I recently bought a second hand Eheim 2213 which i set up in a bucket & it ran silently. When i set up my tank last weekend, i primed the filter & it rattled. I continued to run the filter with this rattling noise for a few days.

I then discovered that the ceramic shaft which holds the impeller was snapped. I have replaced the ceramic shaft but the noise has continued. 

I have re- primed the filter several times, there is no trapped air & the filter is only 2 ft under the tank. The flow from the spray bar is fine. I am running a blue pad, eheim substrate pro, white pad & a black pad as media.

I have ordered a new impeller, axle & bearings as a last resort. Hopefully this will solve the problem. 

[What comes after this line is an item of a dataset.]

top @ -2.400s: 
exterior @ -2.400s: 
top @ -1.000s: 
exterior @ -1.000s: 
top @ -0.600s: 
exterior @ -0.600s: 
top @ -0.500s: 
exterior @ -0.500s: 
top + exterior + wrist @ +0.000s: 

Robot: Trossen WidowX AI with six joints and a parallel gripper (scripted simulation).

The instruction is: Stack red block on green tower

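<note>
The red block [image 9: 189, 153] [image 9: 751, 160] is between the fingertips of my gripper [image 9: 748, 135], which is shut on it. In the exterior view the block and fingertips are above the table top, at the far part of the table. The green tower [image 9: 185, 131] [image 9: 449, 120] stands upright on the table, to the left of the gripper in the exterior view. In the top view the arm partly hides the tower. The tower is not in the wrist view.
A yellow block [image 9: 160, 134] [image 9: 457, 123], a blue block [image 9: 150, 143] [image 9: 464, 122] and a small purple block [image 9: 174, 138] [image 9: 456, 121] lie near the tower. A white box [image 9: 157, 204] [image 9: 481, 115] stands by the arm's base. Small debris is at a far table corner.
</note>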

Can anyone shed any light on the source of the noise & any potential solution?


----------



## fishdude1984 (Feb 17, 2005)

I have had the same problem, in fact I still do, I snapped the impeller shaft when pulling it out for cleaning so I bought a new one but still had the rattling, well my fix was/is kinda low teck, I placed a loose change jar full of penney’s and the like... anyway I placed that on top of the filter(it weighs about two pounds) and the rattling is gone. With that one top it runs silent and the flow remains the same. Im sure its not the best fix but it works it also keeps me from spending all my change!


----------



## Hardgraf (Jan 20, 2006)

lol, might have to try that! What is it that's causing the rattling do you think?


----------



## fishdude1984 (Feb 17, 2005)

im not so sure, i kinda think that theres something out of balance, but i really dont know, but i dident replace the the impeller, just the shaft and bushings, doing the whole thing might work


----------



## fishdude1984 (Feb 17, 2005)

i have two, one on both my tanks and its only one of them that dose it, the one that i didn't break has never had that problem


----------



## JaySilverman (Jun 19, 2005)

I also broke my impeller shaft in my 2213 
I changed the shaft and the ratling went away. Are you sure you got the right shaft?


----------



## NE (Dec 10, 2004)

There are some rubber bushings that the shaft should land in in both ends, are they in place?


----------



## gibbus (Sep 16, 2006)

Hi iknow this is an old thread but my 2213 is also rattling after priming and has no flow. I checked the shaft and its intact. its brand new, what could i be doing wrong?


----------



## Heady (Mar 4, 2003)

You might have some vapor lock. Try tilting it on its side while it's running. If you see bubbles coming out of the spray bar, and you start to hear more of a swishy rssssssh noise, you just have a big bubble in there. Once you get it going, slowly tilt it back up until it still runs even when upright. Then wait until you don't hear the noise any more, then try tilting it slightly right or left (but not all the way). When you're done it should be silent and water should be rushing out of the spray bar. 

You can also check to see if this is the problem by tilting it all the way on its side then tilting it even a little more, so the motor part is lower than the green canister part. If you see a big old bubble coming up the clear green plastic part on the inside, then you know you need to burp your filter.


----------